Le coût d’une augmentation ne se limite donc pas toujours au brut supplémentaire majoré d’un pourcentage constant. La variation des réductions, les plafonds et les contributions propres à l’entreprise peuvent intervenir. Pour préparer un budget de recrutement, comparez deux simulations avec les mêmes hypothèses d’effectif et de durée du travail. N’utilisez pas un coût employeur théorique comme devis de paie définitif.

Comparer sans promettre un taux universel

Une approximation du type « retirez un quart du brut » peut servir de repère mental, mais ne décrit pas toutes les rémunérations. Le passage d’un seuil, la mutuelle, une prévoyance ou une exonération peuvent modifier le rapport brut-net. Même un écart limité mérite une explication si vous cherchez à contrôler un bulletin ; aucun simulateur ne devrait garantir une marge d’erreur identique pour tous les salariés.

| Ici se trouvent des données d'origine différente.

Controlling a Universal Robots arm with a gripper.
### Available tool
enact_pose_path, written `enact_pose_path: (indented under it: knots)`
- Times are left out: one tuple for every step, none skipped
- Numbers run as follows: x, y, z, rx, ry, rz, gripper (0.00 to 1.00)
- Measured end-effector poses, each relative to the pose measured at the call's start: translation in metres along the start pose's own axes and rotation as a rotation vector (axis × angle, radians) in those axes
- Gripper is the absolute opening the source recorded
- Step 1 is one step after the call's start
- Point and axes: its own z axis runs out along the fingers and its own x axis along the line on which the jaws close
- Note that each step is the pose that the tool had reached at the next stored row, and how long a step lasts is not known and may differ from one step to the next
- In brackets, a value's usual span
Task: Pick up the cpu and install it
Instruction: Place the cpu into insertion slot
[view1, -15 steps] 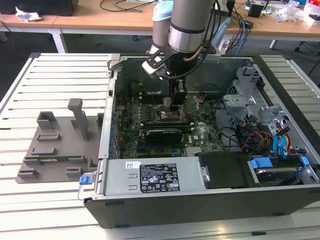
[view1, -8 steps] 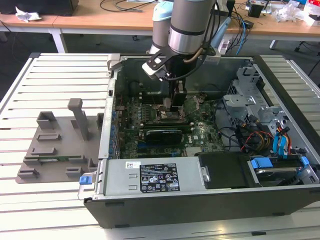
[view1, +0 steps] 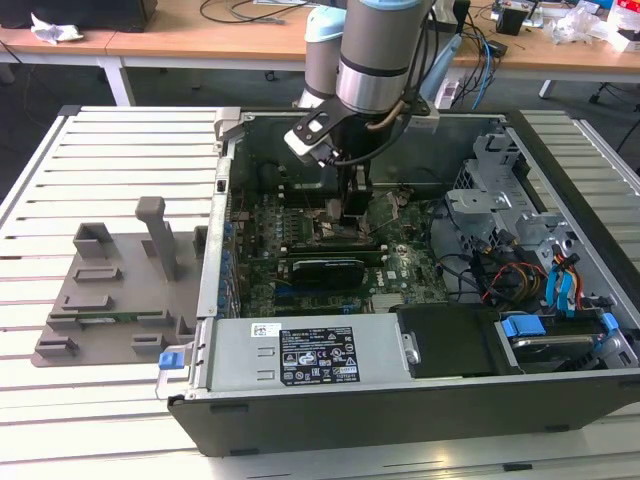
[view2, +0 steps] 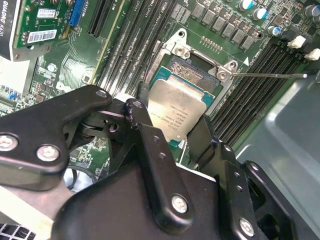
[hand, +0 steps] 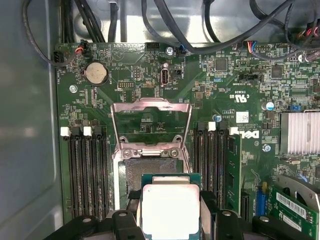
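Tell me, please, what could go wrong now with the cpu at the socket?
1. The gripper holds the cpu by two edges, and in both wrist views it covers only part of the socket; lowered off-centre, it might damage the exposed contacts.
2. The raised load plate stands at the socket's edge, near the chip; it could be struck.
3. The memory slots flank the gripper closely and might be bumped.
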Motion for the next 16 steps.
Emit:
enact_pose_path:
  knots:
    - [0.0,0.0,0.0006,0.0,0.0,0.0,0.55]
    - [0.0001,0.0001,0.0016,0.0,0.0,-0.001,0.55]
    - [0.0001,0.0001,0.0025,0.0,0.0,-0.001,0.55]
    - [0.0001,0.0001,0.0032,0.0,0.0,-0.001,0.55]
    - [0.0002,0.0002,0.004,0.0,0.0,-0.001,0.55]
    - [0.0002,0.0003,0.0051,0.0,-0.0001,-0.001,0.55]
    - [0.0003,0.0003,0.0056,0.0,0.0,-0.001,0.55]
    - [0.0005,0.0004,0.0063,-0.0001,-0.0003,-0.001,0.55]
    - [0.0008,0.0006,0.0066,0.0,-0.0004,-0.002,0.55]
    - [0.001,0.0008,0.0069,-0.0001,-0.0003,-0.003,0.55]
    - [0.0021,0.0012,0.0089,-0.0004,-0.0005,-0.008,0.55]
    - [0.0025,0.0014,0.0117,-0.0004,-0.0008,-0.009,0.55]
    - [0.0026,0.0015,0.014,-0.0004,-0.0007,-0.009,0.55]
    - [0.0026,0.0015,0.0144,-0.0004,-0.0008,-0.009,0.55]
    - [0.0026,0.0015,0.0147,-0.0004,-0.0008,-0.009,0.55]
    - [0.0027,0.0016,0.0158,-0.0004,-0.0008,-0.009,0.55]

Pour une comparaison utile, conservez le même brut annuel, le même nombre de versements et le même temps de travail. Examinez ensuite séparément le net avant impôt et le coût employeur. Enfin, ajoutez les avantages qui ne sont pas renseignés dans l’outil. Cette démarche donne un ordre de grandeur explicable, et vous permet d’identifier les paramètres à confirmer auprès du service de paie.

Sources officielles

Références consultées le 10 septembre 2026. Vérifiez la date d’application et le champ de chaque règle pour votre situation.

Questions fréquentes

Une baisse des charges patronales augmente-t-elle automatiquement mon net ?
Non. Elle réduit le coût supporté par l’employeur. Sans changement de rémunération ou de retenues salariales, le salaire net ne reçoit pas automatiquement ce montant.
Le coût employeur inclut-il tous les frais d’un recrutement ?
Pas nécessairement. Un outil de paie estime les postes qu’il décrit ; le matériel, les locaux, le recrutement ou la formation peuvent constituer des dépenses supplémentaires.